Exercise
Search the material for the word "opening" and copy every line in which it occurs.

/---

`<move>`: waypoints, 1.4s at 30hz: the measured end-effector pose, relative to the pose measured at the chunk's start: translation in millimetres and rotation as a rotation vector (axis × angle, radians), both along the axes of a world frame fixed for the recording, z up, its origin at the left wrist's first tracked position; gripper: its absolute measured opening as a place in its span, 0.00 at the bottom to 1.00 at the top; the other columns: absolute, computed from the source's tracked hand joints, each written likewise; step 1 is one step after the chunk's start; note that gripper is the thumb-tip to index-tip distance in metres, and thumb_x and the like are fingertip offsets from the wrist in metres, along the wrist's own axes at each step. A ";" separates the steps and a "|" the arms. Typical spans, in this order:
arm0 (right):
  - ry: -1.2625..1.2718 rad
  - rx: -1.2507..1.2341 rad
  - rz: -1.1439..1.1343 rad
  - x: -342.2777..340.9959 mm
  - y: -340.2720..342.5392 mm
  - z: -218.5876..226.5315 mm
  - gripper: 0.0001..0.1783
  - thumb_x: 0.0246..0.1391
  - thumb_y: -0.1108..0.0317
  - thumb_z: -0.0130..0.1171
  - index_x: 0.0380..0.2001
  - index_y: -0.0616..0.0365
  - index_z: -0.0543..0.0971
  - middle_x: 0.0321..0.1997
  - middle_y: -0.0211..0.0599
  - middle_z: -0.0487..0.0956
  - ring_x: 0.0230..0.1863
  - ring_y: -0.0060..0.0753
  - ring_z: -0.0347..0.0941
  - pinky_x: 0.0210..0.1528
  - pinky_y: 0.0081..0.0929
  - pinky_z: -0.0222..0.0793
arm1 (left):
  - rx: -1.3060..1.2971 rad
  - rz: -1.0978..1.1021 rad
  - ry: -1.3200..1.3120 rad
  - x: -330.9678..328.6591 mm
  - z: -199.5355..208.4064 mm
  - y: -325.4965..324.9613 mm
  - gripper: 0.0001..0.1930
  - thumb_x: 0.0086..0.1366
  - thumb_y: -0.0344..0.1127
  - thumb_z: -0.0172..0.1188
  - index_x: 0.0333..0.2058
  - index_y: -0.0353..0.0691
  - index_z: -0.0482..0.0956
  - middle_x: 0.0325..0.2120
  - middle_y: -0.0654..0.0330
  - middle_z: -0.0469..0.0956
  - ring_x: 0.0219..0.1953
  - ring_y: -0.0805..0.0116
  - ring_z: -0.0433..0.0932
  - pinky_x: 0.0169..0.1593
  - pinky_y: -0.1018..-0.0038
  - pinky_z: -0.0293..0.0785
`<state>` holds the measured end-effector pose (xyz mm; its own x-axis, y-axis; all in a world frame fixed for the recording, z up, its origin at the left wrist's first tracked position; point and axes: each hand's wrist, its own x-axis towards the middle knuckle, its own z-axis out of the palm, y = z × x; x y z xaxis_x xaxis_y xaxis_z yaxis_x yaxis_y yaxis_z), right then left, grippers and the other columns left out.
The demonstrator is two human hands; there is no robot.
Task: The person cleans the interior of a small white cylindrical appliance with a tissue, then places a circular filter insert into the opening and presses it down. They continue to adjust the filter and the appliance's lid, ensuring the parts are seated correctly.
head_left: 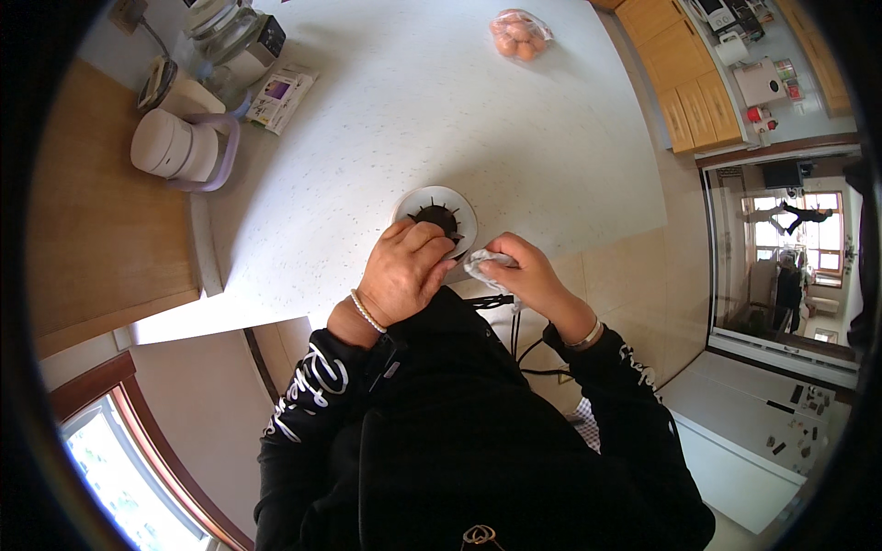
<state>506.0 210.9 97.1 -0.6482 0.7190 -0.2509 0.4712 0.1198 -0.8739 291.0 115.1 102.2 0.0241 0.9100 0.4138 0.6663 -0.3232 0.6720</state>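
A round white object (462,208), with a dark middle edged by short dark spokes, is at the counter's near edge in front of me. Its exact kind I cannot make out. Over its near left side lies my left hand (397,272), fingers bent and closed on it, hiding part of the dark middle. Just right of it, my right hand (536,277) pinches a crumpled white cloth (485,264) close to the object's rim.
A clear bag of eggs (520,37) lies at the counter's far right. On the left are a white and lilac appliance (175,147), a glass jar (241,57) and a white packet (280,96). Black cords (525,354) hang below my right hand.
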 end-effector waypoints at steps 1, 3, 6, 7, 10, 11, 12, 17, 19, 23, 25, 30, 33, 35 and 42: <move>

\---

Expected output
`<move>`: waypoints, 1.4s at 30hz: the measured end-effector pose, relative to the pose measured at the chunk's start: translation in millimetres and rotation as a rotation vector (axis × angle, radians), both along the axes of a world frame fixed for the recording, z up, its origin at the left wrist's first tracked position; gripper: its absolute measured opening as a place in its span, 0.00 at the bottom to 1.00 at the top; the other columns: absolute, computed from the source's tracked hand joints, each written likewise; step 1 is one step after the chunk's start; note that gripper is the thumb-tip to index-tip distance in metres, and thumb_x and the like are fingertip offsets from the wrist in metres, along the wrist's own axes at each step. A ";" separates the steps and a "|" the arms. Typical spans, in this order:
Task: The person cleans the interior of a small white cylindrical appliance with a tissue, then places a circular filter insert into the opening and presses it down. They continue to adjust the filter and the appliance's lid, ensuring the parts are seated correctly.

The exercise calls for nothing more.